ALL = acute lymphoblastic leukemia; AML = acute myeloid leukemia; CNS = central nervous system; CI = confidence interval; HSCT = hematopoietic stem cell transplantation; NA = not applicable; SD = standard deviation.

*For this variable, a logarithmic transformation technique was implemented.

Figure 3.

Comparison of z-score evolution between first and second scan depending on the existence of a metabolic syndrome at lumbar spine (A) and femoral neck (B). aMetabolic Syndrome. *P values correspond to the comparison of BMD evolutions between patients with or without metabolic syndrome.

Discussion

A low BMD is a well-known risk factor for fracture with advancing age. After the age of 50, 1 SD decrease in BMD value doubles the risk of fracture.[12] In healthy young adults, a low but stable BMD is not a risk factor of imminent fracture, but detection of low BMD should lead to the implementation of nonpharmacological measures and to the prevention and/or treatment of any additional risk factors of BMD decline, as hypogonadism or tobacco smoking. Patients with added risk factors, including those requiring corticosteroid therapies, should benefit from a reinforced follow-up.

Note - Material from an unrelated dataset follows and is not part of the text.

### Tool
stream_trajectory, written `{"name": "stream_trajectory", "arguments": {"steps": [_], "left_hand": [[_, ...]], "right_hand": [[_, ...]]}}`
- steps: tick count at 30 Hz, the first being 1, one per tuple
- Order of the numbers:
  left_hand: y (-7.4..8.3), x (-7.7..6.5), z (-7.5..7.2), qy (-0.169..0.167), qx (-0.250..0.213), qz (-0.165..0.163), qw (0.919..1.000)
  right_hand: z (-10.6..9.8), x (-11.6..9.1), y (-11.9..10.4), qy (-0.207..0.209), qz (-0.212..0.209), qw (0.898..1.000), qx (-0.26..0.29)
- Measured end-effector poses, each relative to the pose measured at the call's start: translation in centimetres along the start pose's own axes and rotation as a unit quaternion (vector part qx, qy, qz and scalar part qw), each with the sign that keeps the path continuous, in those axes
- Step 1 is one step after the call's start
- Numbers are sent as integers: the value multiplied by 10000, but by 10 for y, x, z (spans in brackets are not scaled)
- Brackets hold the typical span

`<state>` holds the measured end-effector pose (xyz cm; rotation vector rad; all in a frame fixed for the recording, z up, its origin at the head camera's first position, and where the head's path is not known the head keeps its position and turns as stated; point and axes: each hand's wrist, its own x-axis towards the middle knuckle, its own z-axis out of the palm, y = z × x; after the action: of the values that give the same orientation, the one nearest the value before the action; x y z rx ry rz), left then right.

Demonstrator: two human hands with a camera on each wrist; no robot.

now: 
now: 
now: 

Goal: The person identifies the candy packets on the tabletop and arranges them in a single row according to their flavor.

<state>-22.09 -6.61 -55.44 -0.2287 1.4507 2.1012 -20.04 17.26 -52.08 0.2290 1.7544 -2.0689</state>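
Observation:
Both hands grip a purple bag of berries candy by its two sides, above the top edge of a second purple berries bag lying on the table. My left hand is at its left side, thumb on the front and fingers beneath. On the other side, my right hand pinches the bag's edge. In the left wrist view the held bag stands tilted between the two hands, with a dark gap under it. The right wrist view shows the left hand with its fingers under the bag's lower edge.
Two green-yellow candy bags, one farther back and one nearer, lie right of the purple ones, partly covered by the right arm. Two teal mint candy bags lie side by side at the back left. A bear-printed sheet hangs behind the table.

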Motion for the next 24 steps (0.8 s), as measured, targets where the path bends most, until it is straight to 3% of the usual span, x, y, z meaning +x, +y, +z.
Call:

The main objective of this study, conducted in a population of AL survivors, was to describe the variation of BMD after the end of AL treatment, focusing on a period theoretically marked by a dramatic bone mass gain between adolescence and adulthood. Our results suggest that there is a significant improvement of BMD at the femoral neck and total hip but not at the lumbar spine level, from childhood to adulthood, with a mean interval between the 2 scans of 4.8 years.

Like many other pediatric oncology groups, the Children’s Oncology Group recommends a baseline BMD evaluation at entry into long-term follow-up[13]and considers DXA screening among “high-yield” tests for early detection of long-term complications in childhood cancer survivors.[14] However, for each individual, the clinical relevance of this initial assessment to predict BMD in adulthood has not been studied, although a positive linear relationship has been described previously between BMD at the time of ALL diagnosis and during continuation therapy.[2] In our cohort, we found at each site a strong correlation between the first and second BMD measurement, confirming the importance of baseline evaluation to allow adequate management in the case of low BMD. We therefore recommend BMD measurement when entering in the long-term follow-up period for all patients diagnosed with AL during childhood, because our study does not allow us to identify a group for which this first evaluation can be safely omitted.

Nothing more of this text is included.